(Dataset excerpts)
⟨
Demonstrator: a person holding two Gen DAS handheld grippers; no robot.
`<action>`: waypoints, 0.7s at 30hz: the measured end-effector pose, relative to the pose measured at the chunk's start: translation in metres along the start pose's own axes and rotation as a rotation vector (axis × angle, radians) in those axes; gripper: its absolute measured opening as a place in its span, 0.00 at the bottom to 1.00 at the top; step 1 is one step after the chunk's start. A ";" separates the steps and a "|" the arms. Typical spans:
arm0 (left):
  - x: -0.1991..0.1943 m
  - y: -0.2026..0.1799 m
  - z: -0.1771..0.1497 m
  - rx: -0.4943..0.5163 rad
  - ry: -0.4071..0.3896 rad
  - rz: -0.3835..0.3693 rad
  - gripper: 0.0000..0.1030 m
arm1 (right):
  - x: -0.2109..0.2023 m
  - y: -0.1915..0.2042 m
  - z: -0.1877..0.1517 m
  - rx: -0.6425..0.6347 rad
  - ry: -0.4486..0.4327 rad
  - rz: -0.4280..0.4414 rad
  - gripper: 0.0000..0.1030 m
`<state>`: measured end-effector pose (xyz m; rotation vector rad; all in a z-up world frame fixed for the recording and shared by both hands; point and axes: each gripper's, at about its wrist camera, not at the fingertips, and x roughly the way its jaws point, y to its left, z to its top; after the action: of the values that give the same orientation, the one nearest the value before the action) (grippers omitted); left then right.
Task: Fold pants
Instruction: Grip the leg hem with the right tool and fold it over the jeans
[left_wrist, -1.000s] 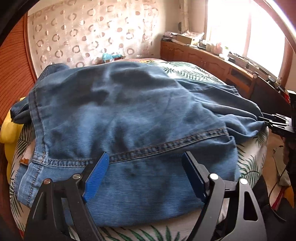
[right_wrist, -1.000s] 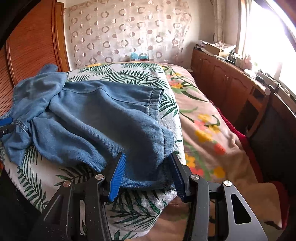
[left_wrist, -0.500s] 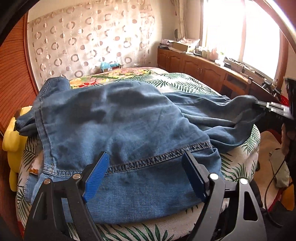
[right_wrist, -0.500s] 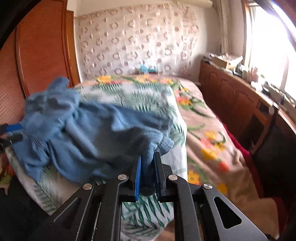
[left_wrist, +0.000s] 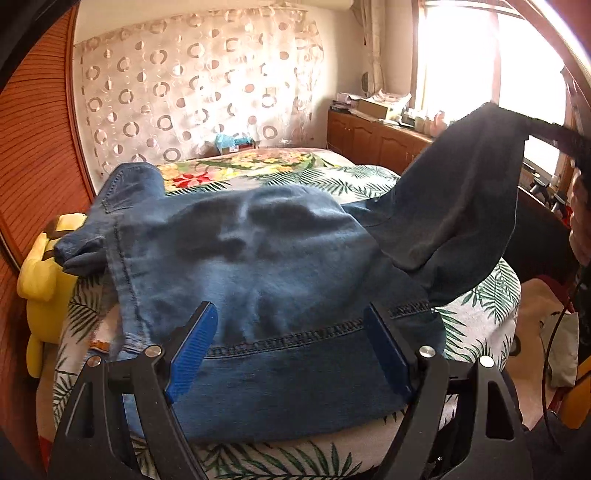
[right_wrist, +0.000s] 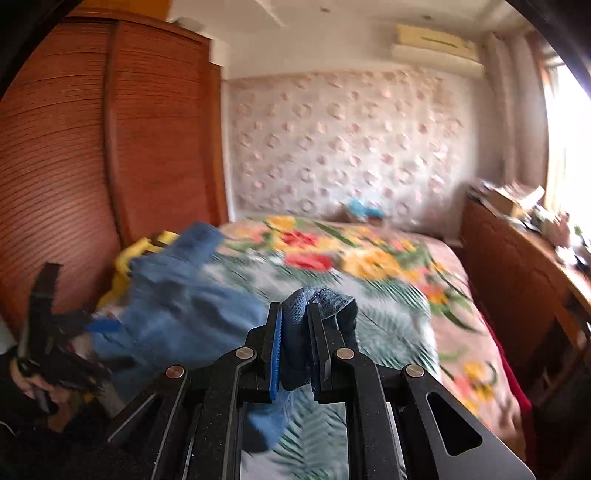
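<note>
Blue denim pants (left_wrist: 266, 280) are seen spread over the near corner of a palm-print bedspread (left_wrist: 480, 295), their stitched hem edge lying at the corner's rim, while open floral bedding (right_wrist: 369, 258) stretches beyond toward the patterned curtain. The left gripper (left_wrist: 291, 350) is held angled down over that hem, its blue pads spread wide and pressed on nothing. One pant leg is raised clear of the bedspread to the right, its bunched end clamped between the narrow jaws of the right gripper (right_wrist: 295, 328), which is held high above the bedspread.
</note>
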<state>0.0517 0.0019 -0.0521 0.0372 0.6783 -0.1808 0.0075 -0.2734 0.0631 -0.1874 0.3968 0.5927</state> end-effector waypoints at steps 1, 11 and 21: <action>-0.003 0.003 0.000 -0.005 -0.006 0.004 0.79 | 0.002 0.007 0.004 -0.016 -0.010 0.016 0.12; -0.016 0.029 -0.006 -0.053 -0.026 0.041 0.79 | 0.038 0.081 0.030 -0.103 0.000 0.222 0.12; -0.014 0.045 -0.013 -0.091 -0.011 0.046 0.79 | 0.064 0.063 0.032 -0.090 0.023 0.199 0.46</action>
<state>0.0411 0.0495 -0.0550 -0.0350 0.6735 -0.1058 0.0294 -0.1807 0.0619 -0.2433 0.4146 0.8061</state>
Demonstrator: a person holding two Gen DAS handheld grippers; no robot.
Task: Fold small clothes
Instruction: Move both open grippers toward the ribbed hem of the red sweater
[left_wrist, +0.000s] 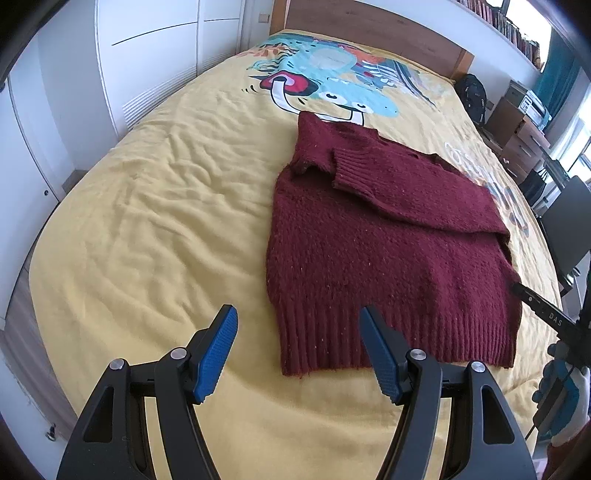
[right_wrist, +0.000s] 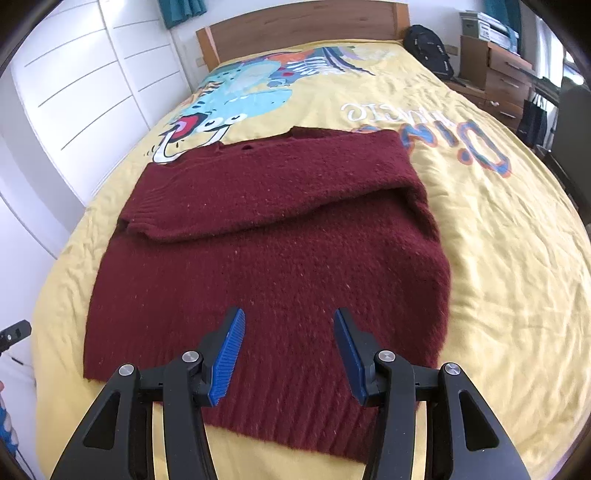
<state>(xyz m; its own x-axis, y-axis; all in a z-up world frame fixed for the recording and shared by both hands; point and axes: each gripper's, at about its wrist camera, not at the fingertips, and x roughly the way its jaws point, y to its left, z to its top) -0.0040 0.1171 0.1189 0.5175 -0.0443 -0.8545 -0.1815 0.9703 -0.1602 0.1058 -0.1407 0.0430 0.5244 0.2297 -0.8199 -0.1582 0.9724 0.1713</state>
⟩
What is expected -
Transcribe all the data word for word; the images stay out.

Exercise result -
Demonstrator: a person holding two Gen DAS handheld grippers; no robot.
`<action>`: waypoints, 0.7s at 30hz: the measured end-effector pose, relative to the pose measured at the chunk's start: translation in metres along the start pose's own axes and rotation as a rotation vector (axis × angle, radians) in those axes; gripper: its absolute measured opening as a place in its span, 0.00 at the bottom to 1.00 at the top; step 1 is one step after the chunk's start. A ";" separates the steps and a "|" the arms. Typical spans:
arm0 (left):
  - x: -0.1991..0.1943 m
  - y: -0.2026..0.1799 m
  - z: -0.1771..0.1497 m
  - rx: -0.4943..0.5163 rad
  - ry: -0.4071..0.3896 rad
  - rz: -0.3835..0.3693 rad
  - gripper: 0.0000..0.1030 m
arm1 (right):
  - x: -0.2109..0.2023 m
  - y: -0.1915..0.2042 m
  - z: -0.1877..0.1517 m
  - rx: -0.6425..0.6347 rad
  - ry: -0.4486..0.4327 rad
  - rz: -0.4280..0.4414 rad
  - gripper: 0.0000..0.1030 m
`<state>`: measured end-effector pose (xyz m; rotation vector rad; all in a z-up world frame fixed for the recording and shared by both hands; point and axes: each gripper's, at about its wrist camera, not at the fingertips, and x roughly the way its jaws point, y to its left, z to its top; after the action: of the values that give the same orientation, the one nearest the value before the action) (grippers omitted); left then right.
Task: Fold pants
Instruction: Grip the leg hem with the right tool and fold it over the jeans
[left_wrist, -1.000s] 
[right_wrist, -1.000s] 
[left_wrist, -0.500s] 
[right_wrist, -0.500s] 
[left_wrist, +0.000s] 
[right_wrist, +0.000s] 
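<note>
Blue denim pants (left_wrist: 266, 280) are seen spread over the near corner of a palm-print bedspread (left_wrist: 480, 295), their stitched hem edge lying at the corner's rim, while open floral bedding (right_wrist: 369, 258) stretches beyond toward the patterned curtain. The left gripper (left_wrist: 291, 350) is held angled down over that hem, its blue pads spread wide and pressed on nothing. One pant leg is raised clear of the bedspread to the right, its bunched end clamped between the narrow jaws of the right gripper (right_wrist: 295, 328), which is held high above the bedspread.
</note>
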<state>0.0517 0.0019 -0.0521 0.0372 0.6783 -0.1808 0.0075 -0.2734 0.0631 -0.1874 0.3968 0.5927</state> end-effector waypoints at steps 1, 11 and 21: <action>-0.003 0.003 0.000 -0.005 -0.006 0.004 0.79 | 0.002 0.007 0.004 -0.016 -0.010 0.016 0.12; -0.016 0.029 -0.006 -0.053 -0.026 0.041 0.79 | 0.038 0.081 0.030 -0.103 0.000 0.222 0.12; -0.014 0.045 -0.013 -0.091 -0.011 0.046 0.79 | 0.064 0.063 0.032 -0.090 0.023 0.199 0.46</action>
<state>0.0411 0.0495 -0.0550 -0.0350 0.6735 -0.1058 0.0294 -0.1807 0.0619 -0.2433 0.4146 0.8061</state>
Demonstrator: a person holding two Gen DAS handheld grippers; no robot.
Task: Fold small clothes
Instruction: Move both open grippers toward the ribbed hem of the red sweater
[left_wrist, +0.000s] 
[right_wrist, +0.000s] 
<state>(xyz m; its own x-axis, y-axis; all in a z-up world frame fixed for the recording and shared by both hands; point and axes: each gripper's, at about its wrist camera, not at the fingertips, and x roughly the way its jaws point, y to its left, z to its top) -0.0040 0.1171 0.1189 0.5175 -0.0443 -0.8545 -0.1815 0.9703 -0.1602 0.1058 -0.1407 0.0430 0.5244 0.2297 -0.8199 -0.1582 0.9724 0.1713</state>

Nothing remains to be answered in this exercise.